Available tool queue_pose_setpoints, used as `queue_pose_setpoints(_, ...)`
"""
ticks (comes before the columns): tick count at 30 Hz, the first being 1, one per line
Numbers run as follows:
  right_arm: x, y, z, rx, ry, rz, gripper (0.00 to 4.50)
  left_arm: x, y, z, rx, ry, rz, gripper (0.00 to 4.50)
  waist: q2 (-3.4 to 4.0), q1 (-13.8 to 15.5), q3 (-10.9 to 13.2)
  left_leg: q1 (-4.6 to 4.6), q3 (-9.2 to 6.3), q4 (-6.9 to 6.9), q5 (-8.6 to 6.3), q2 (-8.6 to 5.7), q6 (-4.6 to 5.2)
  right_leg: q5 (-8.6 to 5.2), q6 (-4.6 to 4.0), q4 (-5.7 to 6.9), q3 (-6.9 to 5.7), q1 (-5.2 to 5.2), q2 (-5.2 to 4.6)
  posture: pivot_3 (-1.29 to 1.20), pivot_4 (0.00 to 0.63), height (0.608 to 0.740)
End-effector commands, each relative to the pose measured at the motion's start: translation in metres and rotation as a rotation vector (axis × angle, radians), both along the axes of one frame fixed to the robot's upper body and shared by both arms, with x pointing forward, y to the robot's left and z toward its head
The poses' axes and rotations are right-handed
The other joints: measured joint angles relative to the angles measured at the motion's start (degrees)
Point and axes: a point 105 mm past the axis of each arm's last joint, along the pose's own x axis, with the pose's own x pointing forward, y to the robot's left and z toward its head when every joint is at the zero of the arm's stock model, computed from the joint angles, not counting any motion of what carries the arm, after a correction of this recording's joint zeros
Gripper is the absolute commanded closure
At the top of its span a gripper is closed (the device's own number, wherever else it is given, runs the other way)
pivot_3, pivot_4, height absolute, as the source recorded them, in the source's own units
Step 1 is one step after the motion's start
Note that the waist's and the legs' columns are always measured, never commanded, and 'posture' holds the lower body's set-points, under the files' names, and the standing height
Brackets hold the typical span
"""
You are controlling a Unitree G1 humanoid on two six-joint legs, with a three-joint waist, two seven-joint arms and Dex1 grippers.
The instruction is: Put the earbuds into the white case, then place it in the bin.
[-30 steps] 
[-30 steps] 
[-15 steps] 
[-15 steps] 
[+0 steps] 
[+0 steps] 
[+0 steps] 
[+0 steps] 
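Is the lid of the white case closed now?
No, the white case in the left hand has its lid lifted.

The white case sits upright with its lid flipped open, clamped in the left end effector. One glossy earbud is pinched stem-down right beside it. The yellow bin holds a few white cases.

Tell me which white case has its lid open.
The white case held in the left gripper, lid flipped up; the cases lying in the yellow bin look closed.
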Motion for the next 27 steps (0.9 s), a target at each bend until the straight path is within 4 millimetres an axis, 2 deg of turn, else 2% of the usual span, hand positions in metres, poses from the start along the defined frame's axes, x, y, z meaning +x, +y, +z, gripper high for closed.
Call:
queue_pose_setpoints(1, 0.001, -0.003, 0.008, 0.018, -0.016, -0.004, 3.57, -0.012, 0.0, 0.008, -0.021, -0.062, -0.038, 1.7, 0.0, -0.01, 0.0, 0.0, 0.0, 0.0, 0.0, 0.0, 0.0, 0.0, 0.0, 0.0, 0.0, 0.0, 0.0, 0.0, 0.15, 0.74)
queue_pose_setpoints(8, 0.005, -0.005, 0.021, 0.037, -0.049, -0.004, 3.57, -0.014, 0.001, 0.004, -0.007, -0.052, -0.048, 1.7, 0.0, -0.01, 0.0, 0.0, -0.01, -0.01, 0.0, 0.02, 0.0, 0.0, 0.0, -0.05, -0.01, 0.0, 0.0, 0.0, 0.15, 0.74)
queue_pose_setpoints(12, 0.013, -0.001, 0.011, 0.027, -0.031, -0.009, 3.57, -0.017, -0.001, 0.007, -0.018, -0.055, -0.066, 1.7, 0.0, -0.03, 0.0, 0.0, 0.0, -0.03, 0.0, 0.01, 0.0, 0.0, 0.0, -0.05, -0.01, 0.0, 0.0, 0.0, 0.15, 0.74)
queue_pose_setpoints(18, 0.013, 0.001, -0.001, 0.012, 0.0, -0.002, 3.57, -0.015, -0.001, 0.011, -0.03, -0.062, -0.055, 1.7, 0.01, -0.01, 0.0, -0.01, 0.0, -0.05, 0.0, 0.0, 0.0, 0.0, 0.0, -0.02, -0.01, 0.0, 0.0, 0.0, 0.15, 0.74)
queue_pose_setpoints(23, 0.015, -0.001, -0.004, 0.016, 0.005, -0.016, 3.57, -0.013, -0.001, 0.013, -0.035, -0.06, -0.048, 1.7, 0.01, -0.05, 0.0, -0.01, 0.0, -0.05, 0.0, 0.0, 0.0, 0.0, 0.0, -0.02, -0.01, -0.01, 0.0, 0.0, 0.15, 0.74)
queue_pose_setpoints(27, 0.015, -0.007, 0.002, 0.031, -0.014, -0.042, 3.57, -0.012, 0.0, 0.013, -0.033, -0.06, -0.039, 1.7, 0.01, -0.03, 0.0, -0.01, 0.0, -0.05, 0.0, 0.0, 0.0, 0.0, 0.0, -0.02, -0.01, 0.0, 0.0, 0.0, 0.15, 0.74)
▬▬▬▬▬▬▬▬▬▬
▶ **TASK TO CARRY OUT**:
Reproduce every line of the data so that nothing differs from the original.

▶ **PROBLEM SOLUTION**:
Available tool queue_pose_setpoints, used as `queue_pose_setpoints(_, ...)`
"""
ticks (comes before the columns): tick count at 30 Hz, the first being 1, one per line
Numbers run as follows:
  right_arm: x, y, z, rx, ry, rz, gripper (0.00 to 4.50)
  left_arm: x, y, z, rx, ry, rz, gripper (0.00 to 4.50)
  waist: q2 (-3.4 to 4.0), q1 (-13.8 to 15.5), q3 (-10.9 to 13.2)
  left_leg: q1 (-4.6 to 4.6), q3 (-9.2 to 6.3), q4 (-6.9 to 6.9), q5 (-8.6 to 6.3), q2 (-8.6 to 5.7), q6 (-4.6 to 5.2)
  right_leg: q5 (-8.6 to 5.2), q6 (-4.6 to 4.0), q4 (-5.7 to 6.9), q3 (-6.9 to 5.7), q1 (-5.2 to 5.2), q2 (-5.2 to 4.6)
  posture: pivot_3 (-1.29 to 1.20), pivot_4 (0.00 to 0.63), height (0.608 to 0.740)
End-effector commands, each relative to the pose measured at the motion's start: translation in metres and rotation as a rotation vector (axis × angle, radians), both along the axes of one frame fixed to the robot's upper body and shared by both arms, with x pointing forward, y to the robot's left and z toward its head
The poses' axes and rotations are right-handed
The other joints: measured joint angles relative to the angles measured at the motion's start (degrees)
Point and axes: a point 105 mm past the axis of each arm's last joint, along the pose's own x axis, with the pose's own x pointing forward, y to the robot's left and z toward its head when every joint is at the zero of the arm's stock model, computed from the joint angles, not counting any motion of what carries the arm, after a correction of this recording's joint zeros
Gripper is the absolute commanded closure
At the top of its span a gripper is closed (the device's own number, wherever else it is given, runs the other way)
pivot_3, pivot_4, height absolute, as the source recorded them, in the source's own units
Step 1 is one step after the motion's start
Note that the waist's and the legs' columns are always measured, never commanded, and 'posture' holds the lower body's set-points, under the files' names, and the standing height
Brackets hold the typical span
"""
You are controlling a Unitree G1 humanoid on two six-joint legs, with a three-joint waist, two seven-joint arms and Dex1 grippers.
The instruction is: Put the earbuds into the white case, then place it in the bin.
[-30 steps] 
[-30 steps] 
[-15 steps] 
[-15 steps] 
[+0 steps] 
[+0 steps] 
[+0 steps] 
[+0 steps] 
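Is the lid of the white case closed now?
No, the white case in the left hand has its lid lifted.

The white case sits upright with its lid flipped open, clamped in the left end effector. One glossy earbud is pinched stem-down right beside it. The yellow bin holds a few white cases.

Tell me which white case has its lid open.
The white case held in the left gripper, lid flipped up; the cases lying in the yellow bin look closed.
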Motion for the next 27 steps (0.9 s), a target at each bend until the straight path is within 4 millimetres an axis, 2 deg of turn, else 2% of the usual span, hand positions in metres, poses from the start along the defined frame's axes, x, y, z meaning +x, +y, +z, gripper high for closed.
Call:
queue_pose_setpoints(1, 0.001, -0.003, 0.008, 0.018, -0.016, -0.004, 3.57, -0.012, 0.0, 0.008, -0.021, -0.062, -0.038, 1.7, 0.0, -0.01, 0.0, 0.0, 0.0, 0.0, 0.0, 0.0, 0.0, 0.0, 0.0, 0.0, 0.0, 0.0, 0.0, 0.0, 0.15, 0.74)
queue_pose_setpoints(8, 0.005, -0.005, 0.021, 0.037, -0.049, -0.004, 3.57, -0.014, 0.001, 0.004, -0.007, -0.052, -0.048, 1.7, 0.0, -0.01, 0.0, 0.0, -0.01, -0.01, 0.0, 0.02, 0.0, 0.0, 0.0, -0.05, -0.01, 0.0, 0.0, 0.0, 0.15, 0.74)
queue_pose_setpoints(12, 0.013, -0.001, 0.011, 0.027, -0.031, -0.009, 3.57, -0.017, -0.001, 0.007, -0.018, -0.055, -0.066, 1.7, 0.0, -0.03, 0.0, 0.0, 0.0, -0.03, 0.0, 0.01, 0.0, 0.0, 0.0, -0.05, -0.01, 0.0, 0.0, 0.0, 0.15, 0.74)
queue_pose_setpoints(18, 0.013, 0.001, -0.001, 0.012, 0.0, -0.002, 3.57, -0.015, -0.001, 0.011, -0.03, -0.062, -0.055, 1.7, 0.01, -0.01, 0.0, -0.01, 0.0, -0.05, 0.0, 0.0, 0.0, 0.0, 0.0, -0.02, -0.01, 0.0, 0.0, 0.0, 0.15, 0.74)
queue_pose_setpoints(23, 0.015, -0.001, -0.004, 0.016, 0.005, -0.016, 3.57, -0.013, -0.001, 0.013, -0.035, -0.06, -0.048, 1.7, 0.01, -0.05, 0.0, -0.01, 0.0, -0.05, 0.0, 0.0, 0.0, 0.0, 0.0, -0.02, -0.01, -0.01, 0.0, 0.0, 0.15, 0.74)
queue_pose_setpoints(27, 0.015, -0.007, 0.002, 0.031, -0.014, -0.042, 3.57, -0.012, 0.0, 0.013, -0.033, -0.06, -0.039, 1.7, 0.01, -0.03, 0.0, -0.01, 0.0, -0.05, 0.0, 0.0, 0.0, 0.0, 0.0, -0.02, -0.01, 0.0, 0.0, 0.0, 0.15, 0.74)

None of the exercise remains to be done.